The series gained international visibility as a visual statement of protest. Exhibited in several major print triennials and biennials—such as the International Print Triennial Network in Krakow-Wien (Austria, 2013), Krakow-Istanbul (Turkey, 2013), Krakow-Falun (Sweden, 2013), and later at Global Print in Portugal (2015) and the Douro International Print Biennial (Bragança, 2016)—the works stood as testimony to a nation’s crisis filtered through one artist’s conscience.
What distinguishes Tsalamata’s treatment of crisis is her refusal to reduce it to despair. Her art never surrenders to cynicism. Instead, it uses the discipline of printmaking—the repetition, the layering, the slow process—to insist on endurance. In her hands, even uncertainty becomes a form of dialogue.
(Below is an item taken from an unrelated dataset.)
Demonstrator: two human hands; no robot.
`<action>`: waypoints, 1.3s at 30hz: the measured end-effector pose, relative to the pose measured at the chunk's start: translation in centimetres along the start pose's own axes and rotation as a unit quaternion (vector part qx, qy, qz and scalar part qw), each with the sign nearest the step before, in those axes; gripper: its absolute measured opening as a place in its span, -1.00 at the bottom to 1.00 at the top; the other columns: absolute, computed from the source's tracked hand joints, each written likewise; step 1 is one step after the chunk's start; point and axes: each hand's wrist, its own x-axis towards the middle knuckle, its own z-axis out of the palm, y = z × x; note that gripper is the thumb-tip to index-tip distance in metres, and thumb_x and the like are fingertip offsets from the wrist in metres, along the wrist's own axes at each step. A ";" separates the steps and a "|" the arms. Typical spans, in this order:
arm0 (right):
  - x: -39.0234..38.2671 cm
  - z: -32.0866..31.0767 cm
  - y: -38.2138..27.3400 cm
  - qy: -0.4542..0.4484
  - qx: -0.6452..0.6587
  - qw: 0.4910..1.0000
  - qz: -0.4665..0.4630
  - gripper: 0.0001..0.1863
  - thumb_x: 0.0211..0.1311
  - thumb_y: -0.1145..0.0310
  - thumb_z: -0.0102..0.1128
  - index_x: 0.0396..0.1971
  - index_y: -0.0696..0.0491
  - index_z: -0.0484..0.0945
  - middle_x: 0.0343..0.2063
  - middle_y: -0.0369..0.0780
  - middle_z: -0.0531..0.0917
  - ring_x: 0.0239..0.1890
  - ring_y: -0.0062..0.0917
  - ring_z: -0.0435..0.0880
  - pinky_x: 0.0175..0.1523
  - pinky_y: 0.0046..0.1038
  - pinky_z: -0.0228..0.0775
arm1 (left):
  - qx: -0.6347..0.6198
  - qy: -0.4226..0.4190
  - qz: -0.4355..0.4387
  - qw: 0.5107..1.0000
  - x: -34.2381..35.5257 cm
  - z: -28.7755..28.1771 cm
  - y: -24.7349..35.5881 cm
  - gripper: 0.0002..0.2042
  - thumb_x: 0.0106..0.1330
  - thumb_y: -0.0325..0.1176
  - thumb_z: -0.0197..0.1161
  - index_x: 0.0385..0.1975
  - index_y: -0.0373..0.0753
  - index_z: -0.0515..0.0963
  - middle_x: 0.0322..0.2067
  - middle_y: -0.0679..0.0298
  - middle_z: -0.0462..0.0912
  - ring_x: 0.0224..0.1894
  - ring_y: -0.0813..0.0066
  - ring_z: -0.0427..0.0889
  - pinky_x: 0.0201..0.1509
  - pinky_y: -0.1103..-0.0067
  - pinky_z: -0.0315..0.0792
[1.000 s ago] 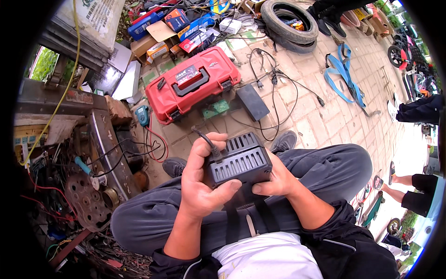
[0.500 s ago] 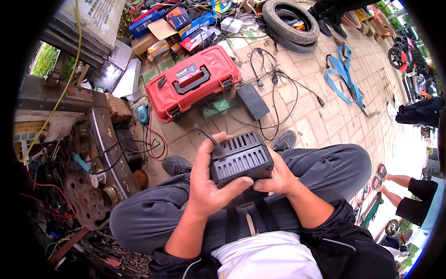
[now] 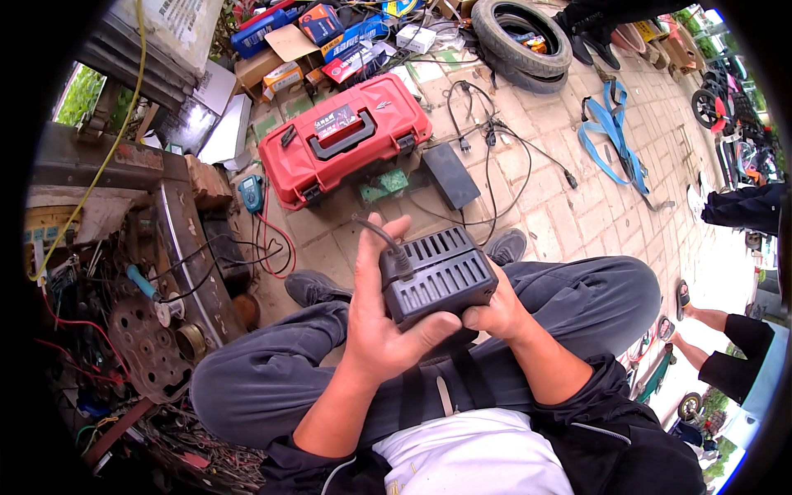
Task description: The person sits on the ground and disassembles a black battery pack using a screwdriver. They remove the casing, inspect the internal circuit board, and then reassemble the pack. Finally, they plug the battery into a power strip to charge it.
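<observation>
Since a second ago the dark slotted box (image 3: 440, 278) has risen a little in the person's grip and tipped further away, while everything on the paving lies as it did. At far left a pale printed sign panel (image 3: 169, 29) leans at the top edge, with flat white sheets (image 3: 223, 124) below it and a rusty bench strewn with wires (image 3: 140, 305) lower down. Next comes a small teal meter (image 3: 251, 194) with red and black leads, then the red tool case (image 3: 342, 140) with its black handle and dark rectangular label (print too small to make out). Above the case lie cardboard cartons and blue and red packages (image 3: 330, 37). The left hand (image 3: 375, 318) wraps the box's near left end, thumb along its front edge and fingers up beside its black cable (image 3: 388, 243); the right hand (image 3: 495, 312) clasps the right end from below. The box is held over the person's lap, between both hands. Further right lie a flat black slab (image 3: 450, 175), a tyre (image 3: 524, 37) and a blue strap (image 3: 615, 132).
</observation>
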 end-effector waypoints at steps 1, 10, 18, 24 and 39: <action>0.0 -0.1 0.2 0.000 -0.001 1.000 0.003 -0.02 -0.15 0.00 0.50 0.20 0.21 0.20 0.03 -0.19 0.48 0.07 -0.53 0.46 0.17 -0.45 0.28 | -0.020 0.004 0.002 1.000 -0.1 0.3 0.1 0.11 -0.04 -0.10 0.54 0.37 -0.40 -0.15 0.14 -0.06 0.33 0.06 0.23 0.49 0.14 0.42 0.36; -0.2 1.2 -0.5 0.043 -0.022 0.998 0.027 0.00 -0.17 -0.33 0.36 0.07 0.24 0.39 -0.08 -0.16 0.59 -0.01 -0.49 0.55 0.12 -0.42 0.36 | 0.098 0.014 -0.030 0.995 -1.1 1.1 0.2 -0.14 0.08 -0.17 0.46 0.25 -0.45 0.06 -0.05 0.06 0.48 -0.03 0.33 0.57 0.07 0.51 0.43; -0.2 1.2 -0.6 0.065 -0.055 0.996 -0.001 0.04 -0.16 -0.27 0.39 0.11 0.28 0.24 0.01 -0.09 0.49 0.05 -0.47 0.51 0.15 -0.41 0.35 | 0.102 0.004 -0.014 0.995 -1.6 0.7 0.7 -0.12 0.00 -0.20 0.52 0.22 -0.46 0.11 -0.04 0.04 0.48 0.02 0.32 0.54 0.11 0.49 0.40; -0.1 0.2 0.0 0.055 -0.051 0.996 -0.043 -0.04 -0.15 -0.17 0.44 0.07 0.26 0.27 -0.10 -0.19 0.50 -0.05 -0.58 0.50 0.07 -0.51 0.34 | -0.293 0.000 -0.114 0.949 1.0 -0.9 1.3 -0.60 0.35 -0.22 0.18 0.00 -0.45 0.45 -0.02 0.05 0.54 0.03 0.36 0.50 0.06 0.55 0.38; -0.3 0.1 -0.2 0.088 -0.026 0.993 -0.069 -0.07 -0.10 -0.12 0.43 0.10 0.25 0.24 -0.10 -0.21 0.50 -0.04 -0.60 0.47 0.11 -0.53 0.29 | -0.227 -0.007 -0.085 0.970 -0.2 0.7 0.6 -0.11 -0.09 -0.24 0.57 0.24 -0.41 0.21 0.05 0.02 0.46 0.18 0.30 0.39 0.27 0.45 0.21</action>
Between Silence and Breath
Across both series, Tsalamata’s work reads as an anatomy of survival. “Breathing” and “talking” are not casual metaphors; they are the conditions of being human. When they are threatened, art becomes a means to restore them. Her prints invite viewers to share in that act of reclamation—to breathe again, to speak again, even when the air feels poisoned.
Through her art, Vicky Tsalamata reminds us that moral suffocation and unpredictability are not permanent states but calls to awareness. In naming them, she gives them shape. And in giving them shape, she creates space—for breath, for dialogue, for hope.